◆ **Provided material**

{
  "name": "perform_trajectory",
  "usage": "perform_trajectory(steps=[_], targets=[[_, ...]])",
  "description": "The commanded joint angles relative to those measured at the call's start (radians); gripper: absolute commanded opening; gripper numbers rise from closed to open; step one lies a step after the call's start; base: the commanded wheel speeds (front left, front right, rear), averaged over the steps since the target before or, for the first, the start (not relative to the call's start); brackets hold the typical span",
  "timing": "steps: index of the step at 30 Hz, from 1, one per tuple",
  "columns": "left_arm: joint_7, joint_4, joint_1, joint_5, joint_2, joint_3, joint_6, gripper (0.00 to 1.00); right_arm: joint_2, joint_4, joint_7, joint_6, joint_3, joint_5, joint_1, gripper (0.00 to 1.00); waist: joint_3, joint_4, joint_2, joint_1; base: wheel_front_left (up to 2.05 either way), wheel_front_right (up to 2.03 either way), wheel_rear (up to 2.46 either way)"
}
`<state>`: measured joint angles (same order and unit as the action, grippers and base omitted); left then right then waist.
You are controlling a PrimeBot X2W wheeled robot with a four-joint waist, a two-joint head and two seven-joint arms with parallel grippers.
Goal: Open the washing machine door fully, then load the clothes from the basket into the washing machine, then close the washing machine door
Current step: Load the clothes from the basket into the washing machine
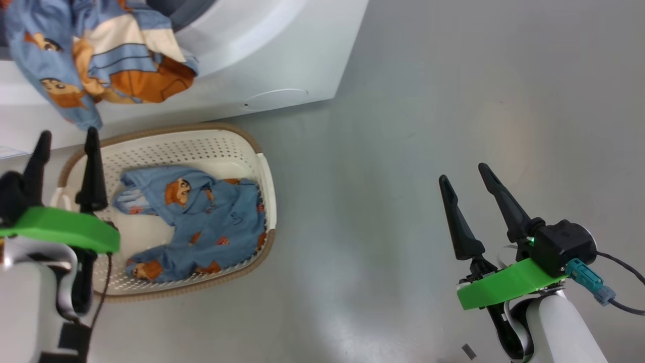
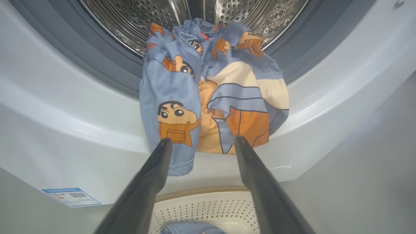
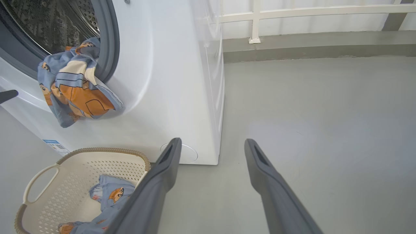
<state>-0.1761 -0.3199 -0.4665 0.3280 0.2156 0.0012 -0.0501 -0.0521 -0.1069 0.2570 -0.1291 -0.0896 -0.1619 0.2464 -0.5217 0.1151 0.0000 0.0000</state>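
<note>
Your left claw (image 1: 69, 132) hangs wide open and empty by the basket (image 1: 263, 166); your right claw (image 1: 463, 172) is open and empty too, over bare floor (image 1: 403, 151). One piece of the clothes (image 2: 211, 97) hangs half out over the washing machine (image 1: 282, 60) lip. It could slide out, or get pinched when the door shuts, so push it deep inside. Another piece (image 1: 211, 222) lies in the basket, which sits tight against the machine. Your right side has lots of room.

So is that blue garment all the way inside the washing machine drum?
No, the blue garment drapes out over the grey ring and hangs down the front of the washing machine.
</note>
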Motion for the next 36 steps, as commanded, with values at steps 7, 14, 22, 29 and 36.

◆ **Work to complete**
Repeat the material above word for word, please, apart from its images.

◆ **Output for this task**
{
  "name": "perform_trajectory",
  "usage": "perform_trajectory(steps=[_], targets=[[_, ...]])",
  "description": "The commanded joint angles relative to those measured at the call's start (radians); gripper: absolute commanded opening; gripper numbers rise from closed to open; step one lies a step after the call's start; base: the commanded wheel speeds (front left, front right, rear), averaged over the steps since the target before or, for the first, the start (not relative to the call's start); brackets hold the typical span",
  "timing": "steps: index of the step at 30 Hz, from 1, one per tuple",
  "columns": "left_arm: joint_7, joint_4, joint_1, joint_5, joint_2, joint_3, joint_6, gripper (0.00 to 1.00); right_arm: joint_2, joint_4, joint_7, joint_6, joint_3, joint_5, joint_1, gripper (0.00 to 1.00); waist: joint_3, joint_4, joint_2, joint_1; base: wheel_front_left (up to 2.05 either way), wheel_front_right (up to 2.03 either way), wheel_rear (up to 2.46 either way)"
}
`<state>`: measured joint angles (same order and unit as the action, grippers and base omitted); left then right then waist.
You are controlling a PrimeBot X2W wheeled robot with a four-joint waist, a two-joint head and two seven-joint arms with parallel grippers.
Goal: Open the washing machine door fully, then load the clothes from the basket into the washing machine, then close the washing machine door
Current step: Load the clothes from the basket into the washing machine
<state>-0.1761 -0.3199 -0.4665 0.3280 0.2156 0.0012 -0.0501 -0.0521 -0.1069 0.2570 -0.1291 -0.0896 -0.1619 0.2464 -0.5217 0.1151 0.0000 0.0000</state>
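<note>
Your left claw (image 1: 69, 132) hangs wide open and empty by the basket (image 1: 263, 166); your right claw (image 1: 463, 172) is open and empty too, over bare floor (image 1: 403, 151). One piece of the clothes (image 2: 211, 97) hangs half out over the washing machine (image 1: 282, 60) lip. It could slide out, or get pinched when the door shuts, so push it deep inside. Another piece (image 1: 211, 222) lies in the basket, which sits tight against the machine. Your right side has lots of room.

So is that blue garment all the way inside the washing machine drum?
No, the blue garment drapes out over the grey ring and hangs down the front of the washing machine.
</note>
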Motion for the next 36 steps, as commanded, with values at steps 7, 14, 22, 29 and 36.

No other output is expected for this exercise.